The working mother myth
Illustration: Andrew Dyson.
In the real world, very few women with children can afford to opt out of the rat race for the sake of their families.
The way Sarah Jessica Parker talks about balancing the simultaneous pressures of living and working while spruiking her new film, you'd think I Don't Know How She Does It, could be rebadged The Passion of the Working Mother.
''It is a heroic endeavour every day,'' she told her Melbourne press conference, ''how [working mothers] accomplish the things they accomplish with little or no support.''
In this, SJP is just channelling the exasperated hyperbole of Allison Pearson's comic novel, which struck such a chord in 2003. The book, and the now film, has prompted the choir to preach about the working mother's burden, and the possibility of opting out of the rat race instead. But the reality is that very few mothers can afford the option taken by the novel's heroine, Kate, who quits her job to save her family. And the brutal truth is that even fewer should consider it.

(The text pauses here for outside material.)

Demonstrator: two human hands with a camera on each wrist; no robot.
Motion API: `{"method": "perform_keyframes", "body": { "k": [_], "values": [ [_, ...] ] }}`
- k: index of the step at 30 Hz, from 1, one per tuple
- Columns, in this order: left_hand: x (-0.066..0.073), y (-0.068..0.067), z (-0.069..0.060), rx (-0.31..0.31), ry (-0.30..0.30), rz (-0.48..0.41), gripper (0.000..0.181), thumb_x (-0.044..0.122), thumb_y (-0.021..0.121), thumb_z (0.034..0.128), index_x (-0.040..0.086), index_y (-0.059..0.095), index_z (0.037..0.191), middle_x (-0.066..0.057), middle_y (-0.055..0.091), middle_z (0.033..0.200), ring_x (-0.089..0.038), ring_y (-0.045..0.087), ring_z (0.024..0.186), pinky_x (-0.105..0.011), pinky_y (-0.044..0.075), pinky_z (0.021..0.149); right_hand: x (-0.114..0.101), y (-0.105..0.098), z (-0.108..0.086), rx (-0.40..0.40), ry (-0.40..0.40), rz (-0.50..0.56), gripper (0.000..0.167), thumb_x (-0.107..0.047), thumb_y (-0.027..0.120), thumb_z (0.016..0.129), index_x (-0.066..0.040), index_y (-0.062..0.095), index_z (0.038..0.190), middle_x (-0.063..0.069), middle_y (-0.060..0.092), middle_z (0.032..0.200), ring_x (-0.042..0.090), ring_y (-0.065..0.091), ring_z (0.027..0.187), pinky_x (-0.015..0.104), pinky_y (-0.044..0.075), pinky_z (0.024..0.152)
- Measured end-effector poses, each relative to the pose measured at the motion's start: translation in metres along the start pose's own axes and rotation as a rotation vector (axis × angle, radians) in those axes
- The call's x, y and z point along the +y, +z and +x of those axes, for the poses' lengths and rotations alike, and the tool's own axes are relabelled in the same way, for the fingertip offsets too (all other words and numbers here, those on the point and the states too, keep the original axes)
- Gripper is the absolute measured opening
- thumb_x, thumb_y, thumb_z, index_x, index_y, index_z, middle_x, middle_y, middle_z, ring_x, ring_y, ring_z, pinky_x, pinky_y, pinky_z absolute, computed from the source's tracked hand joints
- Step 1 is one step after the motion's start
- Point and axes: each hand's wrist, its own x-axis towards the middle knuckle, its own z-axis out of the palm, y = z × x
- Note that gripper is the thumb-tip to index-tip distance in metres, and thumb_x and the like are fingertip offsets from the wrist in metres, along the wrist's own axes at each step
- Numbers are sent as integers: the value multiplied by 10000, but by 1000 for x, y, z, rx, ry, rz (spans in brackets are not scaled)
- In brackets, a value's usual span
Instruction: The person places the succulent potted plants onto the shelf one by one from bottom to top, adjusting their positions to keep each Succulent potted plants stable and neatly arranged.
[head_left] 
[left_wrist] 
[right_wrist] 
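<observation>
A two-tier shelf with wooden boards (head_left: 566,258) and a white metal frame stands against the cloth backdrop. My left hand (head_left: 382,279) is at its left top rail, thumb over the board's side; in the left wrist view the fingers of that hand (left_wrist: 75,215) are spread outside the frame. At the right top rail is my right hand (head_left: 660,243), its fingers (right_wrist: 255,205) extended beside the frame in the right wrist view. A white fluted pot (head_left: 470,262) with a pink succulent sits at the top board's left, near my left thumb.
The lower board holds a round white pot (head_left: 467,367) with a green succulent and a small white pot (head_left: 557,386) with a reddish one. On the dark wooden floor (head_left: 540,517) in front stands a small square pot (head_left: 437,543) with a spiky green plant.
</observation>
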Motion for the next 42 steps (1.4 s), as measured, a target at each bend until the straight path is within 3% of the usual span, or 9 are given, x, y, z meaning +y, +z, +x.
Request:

In our anxiety to support a mother's choice to stay at home, we haven't been frank about the consequences.
Opting out of a career for the sake of the children makes the weekly balancing act much easier in the short term, but women making that choice take a terrible risk. They're gambling that their partners will never lose their jobs, never get sick, never die suddenly and never leave them. Every woman needs to remain employable, for her own future and for the sake of the family she might have to support.
This is usually such a middle-class discussion - should nannies be tax deductable? But for women on welfare, particularly single mothers, it's dangerous territory. Unemployed single parents have no chance in private rental. Seven in every 10 single-parent families seeking emergency accommodation are turned away.
Talking to women fleeing domestic violence, I met many de-skilled after years out of the job market. And employers don't want to hire them, even though jobs are the best way to help them.
Time out of the workforce, followed by years of casual or part-time work, extracts a serious financial toll on those who choose it, including the new, stay-at-home dads. Even the modern family ideal, where one spouse has a career and the other works limited hours at a low-key position, has its problems.
The ''mother penalty'' for women with two children is $466,000 in lost income over a three-decade career, according to recent calculations by the University of New England's Professor Michael Bittman. It's not just the years at home, but the pay cuts to fit work hours around schooldays or holidays. Women on reduced hours don't get promoted. They've dodged training, they've shrunk their superannuation.
A study of older women in rental accommodation by Swinburne's Dr Andrea Sharam identified a host of women who never thought it would end up like this: they were tertiary-educated mothers who had spent some years at home and then worked part time. They were doing well, until divorce rewrote the script. When their marriages ended, they were underpaid, under-skilled and undercapitalised.
For many women, the home-versus-work debate is moot; by 2008, more than half of partnered mothers - 52 per cent - were returning to work before their youngest child turned two. More than half of all employers offer some kind of paid maternity leave, and the government now kicks in an extra 12 weeks.
John Howard's child-care rebate persuaded many mothers they could afford to go back to work, and the rising cost of housing made every extra dollar count.
But even if mothers spend all their wage on childcare when they first return to work, it would still be worth it. While employers want women to come back from maternity leave, they're much less likely to hire a mother with young children, according to the 2010 Working Mothers Study by consulting firm Regus. Only 41 per cent of firms planned to hire more mothers, compared to 55 per cent a year ago. Gallingly, half the firms surveyed said mothers returning from maternity leave were assets because they were cheap. Women trying to convert part-time roles back into full-time ones discover their firms won't let them - they're already good value at half price.
It's the career compromises many working mothers make that account for much of the widening pay gap between men and women.
The female-dominated industries that do offer flexible hours, such as community services or retail, are the worst paid sectors in Australia - partly because they are dominated by part-timers, and partly because women's work is not as valued.
But these discouraging statistics are not a reason not to work. They're a reason to campaign for true family flexibility, where employers don't send part-timers down the mummy track, but plan a real career path. It means developing family-friendly practices for all full-time employees. It also means mothers should commit to making their jobs work for others in the office. Yes it makes life more frantic, but working families prove all the time that they can muddle through together.
Indeed, if raising a family stops being career suicide, more fathers may opt for flexible conditions, making it easier for both parents to remain truly employable.